LE ROVENTI POLEMICHE DOPO LAZIO-MILAN
La rete annullata all'87° minuto al giocatore milanista Luciano Chiarugi, ebbe vasto eco sia nella televisione di Stato che sugli organi di stampa. Sul banco degli imputati c'era l'arbitro ed Onorevole (Deputato alla camera della Democrazia Cristiana della VI^ legislatura) Concetto Lo Bello. L'arbitro siciliano era già da diversi anni in "lite" con uno dei giocatori simbolo del Milan, Gianni Rivera, reo, secondo il Deputato di aver compromesso la spedizione azzurra ai Mondiali del 1966. Una polemica che era aumentata anno per anno (una rissa in un derby; le accuse per non aver visto un rigore per i rossoneri che pregiudicò lo scudetto nel 1971/72 e molti altri episodi) e che aveva portato profonda inimicizia fra i due. La designazione di Lo Bello per la partitissima tra Lazio e Milan aveva già dato adito a qualche perplessità fra gli addetti ai lavori, anche perchè al Milan era stato promesso di non averlo più come arbitro. Racconta nella trasmissione "Sfide", andata in onda nel 2007 l'allora terzino Luigi Martini: Poco prima dell'inizio della partita, l'arbitro Lo Bello, entro nei nostri spogliatoi e cominciò a fissarci uno ad uno. Poi ad un certo punto esclamò: "Oggi voglio vedere il numero 10 piangere (riferito a Rivera)". E se ne ritornò nel suo spogliatoio Questa frase fece capire a più di un Laziale che poteva andarci giù duro sul capitano rossonero, sapendo di farla franca. E così fu. Alla fine del primo tempo, con la Lazio in vantaggio 2-0, Rivera sanguinava dalle caviglie in più punti, senza che Lo Bello avesse mosso un dito. Nella ripresa il Milan accorcia le distanze e a tre minuti dalla fine giunge al pareggio con Chiarugi, ma a questo punto Lo Bello fischia un fuorigioco che, se c'è, è millimetrico.
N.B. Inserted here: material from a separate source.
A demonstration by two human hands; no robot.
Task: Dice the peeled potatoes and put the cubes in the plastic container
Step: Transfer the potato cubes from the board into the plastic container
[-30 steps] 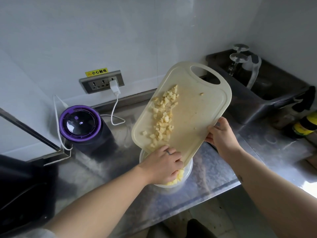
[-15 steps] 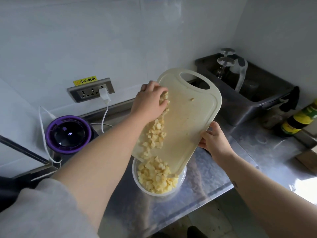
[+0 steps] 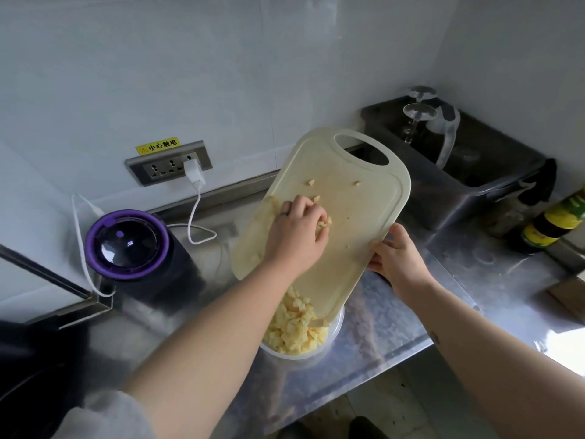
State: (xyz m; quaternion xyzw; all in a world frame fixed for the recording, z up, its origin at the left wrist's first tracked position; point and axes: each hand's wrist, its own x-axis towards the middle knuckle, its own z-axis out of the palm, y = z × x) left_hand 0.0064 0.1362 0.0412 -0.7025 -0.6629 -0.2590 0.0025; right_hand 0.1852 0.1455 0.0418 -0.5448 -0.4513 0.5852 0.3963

La sua decisione scatena le proteste dell'allenatore Rocco che viene espulso e quelle di tutti i giocatori. La sera stessa la "Moviola" della trasmissione La Domenica Sportiva non riesce a chiarire con certezza se il fuorigioco c'era o no (prevale un certo scetticismo tra i presenti contro la decisione arbitrale). Lo Bello asserirà di aver fischiato un attimo prima che Chiarugi colpisce la palla in rete, ma in pochi hanno sentito quel fischio. Anche il guardalinee, appena vista la palla in rete ha un attimo di indecisione e sembra indicare il centrocampo. Inoltre nel parapiglia negli spogliatoi Rivera apostrofa pesantemente Lo Bello che lo scrive nel referto facendogli prendere 4 giornate di squalifica. Nei giorni seguenti si scatena la stampa del nord contro Lo Bello, reo di aver annullato la rete che sarebbe valsa il 10° scudetto al Milan. Corriere della Sera, Gazzetta dello Sport i più agguerriti contro l'arbitro.
Le polemiche continueranno anche dopo la fine del campionato e negli anni successivi, ma non si è mai riuscito a capire bene se la rete di Chiarugi fosse valida o no.